Data extract
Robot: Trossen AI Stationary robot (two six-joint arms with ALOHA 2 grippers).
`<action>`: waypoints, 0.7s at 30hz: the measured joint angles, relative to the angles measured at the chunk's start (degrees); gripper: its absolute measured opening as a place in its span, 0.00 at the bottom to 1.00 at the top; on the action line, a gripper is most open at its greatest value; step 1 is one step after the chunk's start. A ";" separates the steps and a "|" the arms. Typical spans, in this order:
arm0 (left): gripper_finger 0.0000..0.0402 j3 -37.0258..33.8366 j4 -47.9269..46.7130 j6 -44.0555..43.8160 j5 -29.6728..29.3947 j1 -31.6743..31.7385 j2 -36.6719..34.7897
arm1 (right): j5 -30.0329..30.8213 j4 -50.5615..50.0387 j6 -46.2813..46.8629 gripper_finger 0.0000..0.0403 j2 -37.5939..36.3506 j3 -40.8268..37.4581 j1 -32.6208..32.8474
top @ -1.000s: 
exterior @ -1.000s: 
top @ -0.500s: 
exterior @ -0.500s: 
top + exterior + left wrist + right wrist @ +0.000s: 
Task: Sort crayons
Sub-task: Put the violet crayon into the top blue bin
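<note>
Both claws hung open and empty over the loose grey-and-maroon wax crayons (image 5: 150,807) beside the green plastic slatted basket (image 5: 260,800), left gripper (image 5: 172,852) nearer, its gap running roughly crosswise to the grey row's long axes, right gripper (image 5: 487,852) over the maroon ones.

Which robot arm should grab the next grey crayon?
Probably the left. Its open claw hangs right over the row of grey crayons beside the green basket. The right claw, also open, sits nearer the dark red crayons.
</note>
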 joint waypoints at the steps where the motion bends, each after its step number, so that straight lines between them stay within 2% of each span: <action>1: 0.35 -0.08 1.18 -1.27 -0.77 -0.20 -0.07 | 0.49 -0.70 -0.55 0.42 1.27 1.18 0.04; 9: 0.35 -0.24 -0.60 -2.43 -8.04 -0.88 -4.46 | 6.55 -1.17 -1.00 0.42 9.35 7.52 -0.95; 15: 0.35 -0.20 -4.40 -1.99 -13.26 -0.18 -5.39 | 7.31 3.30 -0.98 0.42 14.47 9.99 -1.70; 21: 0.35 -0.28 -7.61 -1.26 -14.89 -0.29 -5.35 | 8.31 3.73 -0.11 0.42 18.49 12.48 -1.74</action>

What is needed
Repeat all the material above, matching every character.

Response area
Robot: Trossen AI Stationary robot (two six-joint arms with ALOHA 2 grippers).
`<action>`: waypoints, 0.7s at 30hz: the measured joint angles, relative to the angles measured at the chunk's start (degrees); gripper: its absolute measured opening as a place in its span, 0.00 at the bottom to 1.00 at the top; on the action line, a gripper is most open at its greatest value; step 1 is one step after the chunk's start. A ";" separates the steps and a "|" the arms. Typical spans, in this order:
arm0 (left): gripper_finger 0.0000..0.0402 j3 -37.0258..33.8366 j4 -47.9269..46.7130 j6 -44.0555..43.8160 j5 -29.6728..29.3947 j1 -31.6743..31.7385 j2 -36.6719..34.7897
arm1 (right): j5 -30.0329..30.8213 j4 -50.5615..50.0387 j6 -46.2813..46.8629 gripper_finger 0.0000..0.0403 j2 -37.5939..36.3506 j3 -40.8268..37.4581 j1 -32.6208..32.8474
top @ -1.000s: 
exterior @ -1.000s: 
top @ -0.500s: 
exterior @ -0.500s: 
top + exterior + left wrist + right wrist @ +0.000s: 
Task: Sort crayons
Sub-task: Put the violet crayon into the top blue bin
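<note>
Both claws hung open and empty over the loose grey-and-maroon wax crayons (image 5: 150,807) beside the green plastic slatted basket (image 5: 260,800), left gripper (image 5: 172,852) nearer, its gap running roughly crosswise to the grey row's long axes, right gripper (image 5: 487,852) over the maroon ones.

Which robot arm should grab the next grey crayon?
Probably the left. Its open claw hangs right over the row of grey crayons beside the green basket. The right claw, also open, sits nearer the dark red crayons.
</note>
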 joint waypoints at the steps where the motion bends, each after its step number, so that straight lines between them stay within 2% of each span: <action>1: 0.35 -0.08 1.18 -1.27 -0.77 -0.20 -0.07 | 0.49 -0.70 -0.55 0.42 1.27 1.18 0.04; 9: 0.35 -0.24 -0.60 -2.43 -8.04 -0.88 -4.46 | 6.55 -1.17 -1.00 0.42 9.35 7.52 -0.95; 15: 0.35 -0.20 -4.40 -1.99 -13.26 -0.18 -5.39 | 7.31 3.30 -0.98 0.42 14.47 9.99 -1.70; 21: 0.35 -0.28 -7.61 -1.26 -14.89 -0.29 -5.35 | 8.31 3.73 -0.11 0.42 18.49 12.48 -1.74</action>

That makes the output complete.